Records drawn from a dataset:
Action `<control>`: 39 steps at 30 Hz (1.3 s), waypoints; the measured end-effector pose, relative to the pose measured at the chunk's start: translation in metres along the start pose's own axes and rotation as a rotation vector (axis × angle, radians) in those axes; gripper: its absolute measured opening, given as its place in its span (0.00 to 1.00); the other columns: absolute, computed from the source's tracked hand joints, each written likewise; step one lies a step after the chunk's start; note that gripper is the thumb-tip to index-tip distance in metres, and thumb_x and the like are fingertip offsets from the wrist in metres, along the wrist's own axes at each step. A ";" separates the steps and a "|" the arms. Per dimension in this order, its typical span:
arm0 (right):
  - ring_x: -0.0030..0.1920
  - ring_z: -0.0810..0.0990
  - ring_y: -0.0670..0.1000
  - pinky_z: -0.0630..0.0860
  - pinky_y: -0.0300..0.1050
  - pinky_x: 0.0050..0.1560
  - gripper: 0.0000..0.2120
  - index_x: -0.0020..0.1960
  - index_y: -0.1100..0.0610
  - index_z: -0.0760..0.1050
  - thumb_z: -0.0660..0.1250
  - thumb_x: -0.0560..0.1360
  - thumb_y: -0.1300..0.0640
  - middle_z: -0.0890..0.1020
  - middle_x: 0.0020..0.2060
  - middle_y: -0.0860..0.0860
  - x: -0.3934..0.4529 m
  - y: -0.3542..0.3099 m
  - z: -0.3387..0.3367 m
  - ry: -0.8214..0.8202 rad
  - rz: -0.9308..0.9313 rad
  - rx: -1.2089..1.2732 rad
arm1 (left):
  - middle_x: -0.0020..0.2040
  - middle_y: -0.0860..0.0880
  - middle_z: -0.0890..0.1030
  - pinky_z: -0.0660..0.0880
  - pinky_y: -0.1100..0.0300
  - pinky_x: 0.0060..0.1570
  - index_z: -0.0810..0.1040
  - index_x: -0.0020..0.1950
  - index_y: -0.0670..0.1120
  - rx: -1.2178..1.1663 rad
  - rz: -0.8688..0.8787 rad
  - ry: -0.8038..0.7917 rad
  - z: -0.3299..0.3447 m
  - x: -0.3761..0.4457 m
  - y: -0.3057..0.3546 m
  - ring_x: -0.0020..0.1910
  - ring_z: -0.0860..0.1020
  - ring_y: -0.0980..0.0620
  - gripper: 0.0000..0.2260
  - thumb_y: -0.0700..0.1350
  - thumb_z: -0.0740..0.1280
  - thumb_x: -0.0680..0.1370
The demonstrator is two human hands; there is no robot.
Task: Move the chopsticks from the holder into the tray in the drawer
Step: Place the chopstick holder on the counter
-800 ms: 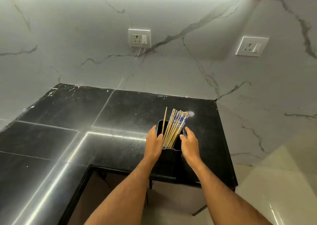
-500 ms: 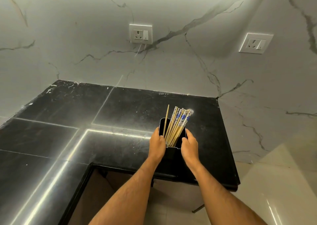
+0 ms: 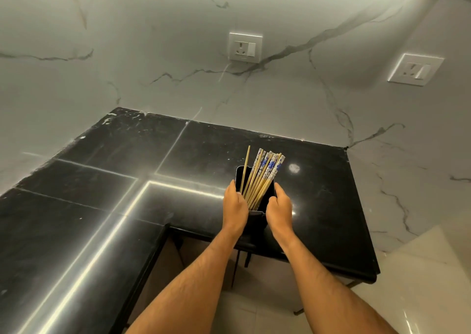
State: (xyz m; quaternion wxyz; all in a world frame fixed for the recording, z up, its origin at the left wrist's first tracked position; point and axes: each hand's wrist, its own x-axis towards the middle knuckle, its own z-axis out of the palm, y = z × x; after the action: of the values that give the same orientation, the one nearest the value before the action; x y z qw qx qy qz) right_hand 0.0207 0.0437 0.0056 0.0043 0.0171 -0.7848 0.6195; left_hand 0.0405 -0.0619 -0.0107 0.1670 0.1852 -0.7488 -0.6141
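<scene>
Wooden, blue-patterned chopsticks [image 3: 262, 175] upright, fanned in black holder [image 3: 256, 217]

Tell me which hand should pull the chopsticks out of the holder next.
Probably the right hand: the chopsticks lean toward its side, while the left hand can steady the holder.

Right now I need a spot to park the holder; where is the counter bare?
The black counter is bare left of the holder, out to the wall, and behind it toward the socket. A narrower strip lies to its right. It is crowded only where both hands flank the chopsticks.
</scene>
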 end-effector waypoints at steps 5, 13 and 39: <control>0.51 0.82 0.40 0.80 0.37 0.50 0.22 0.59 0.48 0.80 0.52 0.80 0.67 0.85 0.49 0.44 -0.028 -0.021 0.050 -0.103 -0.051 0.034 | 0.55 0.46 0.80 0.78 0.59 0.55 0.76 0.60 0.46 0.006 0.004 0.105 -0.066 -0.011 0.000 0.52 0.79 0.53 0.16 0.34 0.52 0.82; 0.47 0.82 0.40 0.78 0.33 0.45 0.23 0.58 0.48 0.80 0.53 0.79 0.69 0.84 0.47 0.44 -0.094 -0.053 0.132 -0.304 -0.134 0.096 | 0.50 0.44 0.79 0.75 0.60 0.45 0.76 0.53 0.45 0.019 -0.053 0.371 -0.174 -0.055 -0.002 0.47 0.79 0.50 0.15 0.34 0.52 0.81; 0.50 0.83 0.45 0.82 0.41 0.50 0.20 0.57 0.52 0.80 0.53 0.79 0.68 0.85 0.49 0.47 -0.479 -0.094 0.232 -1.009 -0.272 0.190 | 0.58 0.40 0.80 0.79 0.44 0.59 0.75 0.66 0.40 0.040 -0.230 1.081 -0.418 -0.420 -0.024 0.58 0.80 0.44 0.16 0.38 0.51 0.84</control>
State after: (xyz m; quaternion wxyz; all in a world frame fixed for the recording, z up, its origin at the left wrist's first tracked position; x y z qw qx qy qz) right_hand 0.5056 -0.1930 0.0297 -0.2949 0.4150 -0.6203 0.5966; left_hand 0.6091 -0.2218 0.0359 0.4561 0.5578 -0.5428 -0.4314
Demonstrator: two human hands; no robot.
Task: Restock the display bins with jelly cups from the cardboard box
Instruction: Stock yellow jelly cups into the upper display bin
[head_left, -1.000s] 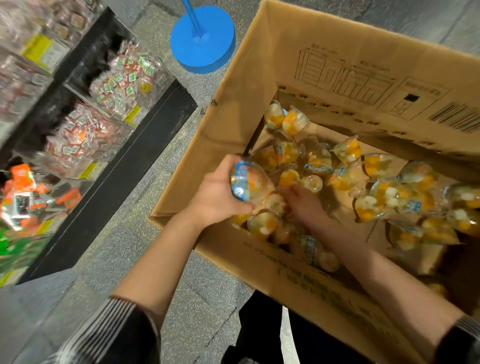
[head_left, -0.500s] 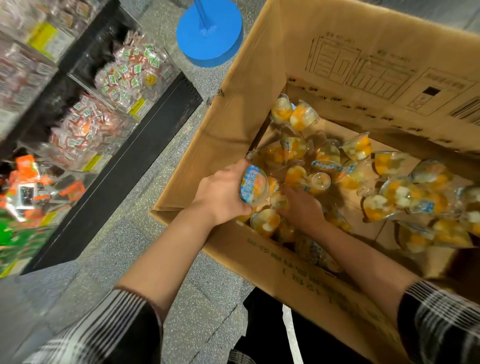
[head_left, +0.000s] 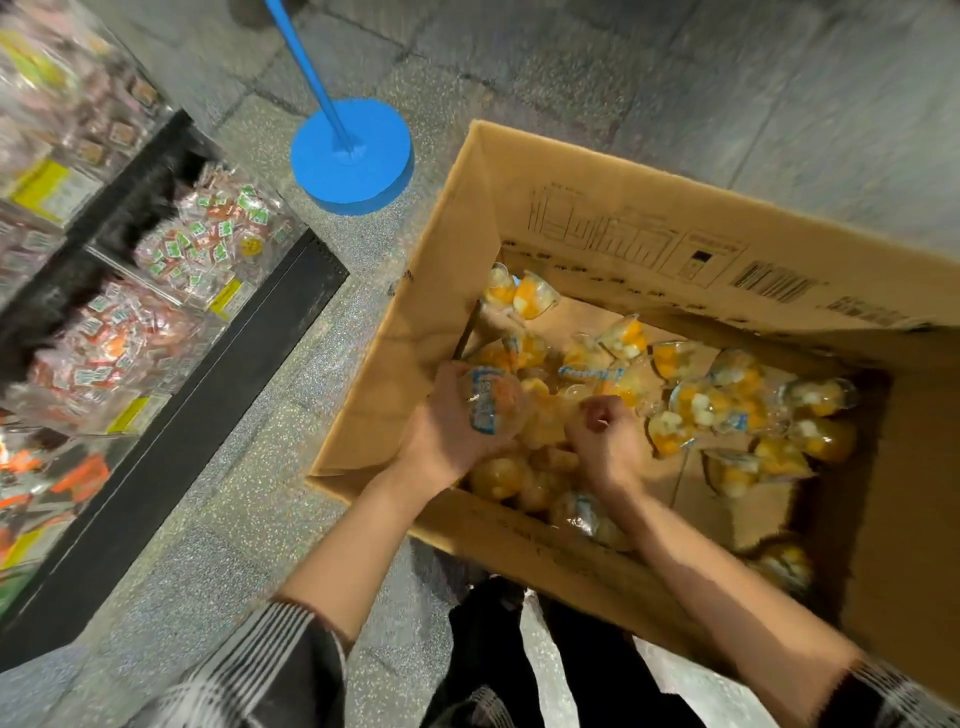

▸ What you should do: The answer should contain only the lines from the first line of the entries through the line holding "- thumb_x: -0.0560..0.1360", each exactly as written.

▸ Result for this exercise:
Action `<control>`: 39 steps at 30 Hz (1.3 s), waypoints; the measured end-effector pose, relative to the pose measured at the chunk's start: translation in metres along the start pose's own axes and rotation as a rotation vector (axis × angle, radians) in those axes; gripper: its absolute measured opening, given as its place in its span (0.00 to 1.00); the other columns: absolute, computed from the source's tracked hand joints, each written likewise; step one lies a step after the chunk's start; note that gripper is the thumb-tip to index-tip distance in metres, and thumb_x and the like are fingertip offsets from the wrist in metres, along the wrist's own axes at each step. A ";" separates the steps and a "|" the arms. Per dimension in this order, its typical span:
arm0 (right):
  - ring_x: -0.0030..0.1920
  - ring_z: -0.0810..0.0990
  - ring_y: -0.0670..0.1000
  - pinky_z: -0.0630..0.0860
  - pinky_y: -0.0300..0.1050
  - pinky_x: 0.0050..0.1560
  - gripper: 0.0000..0.2120
  - index_x: -0.0020..0.1960
  - index_y: -0.1100..0.0610
  - index_z: -0.0760..0.1050
  - thumb_z: -0.0660..0.1250
  - thumb_x: -0.0560..0.1360

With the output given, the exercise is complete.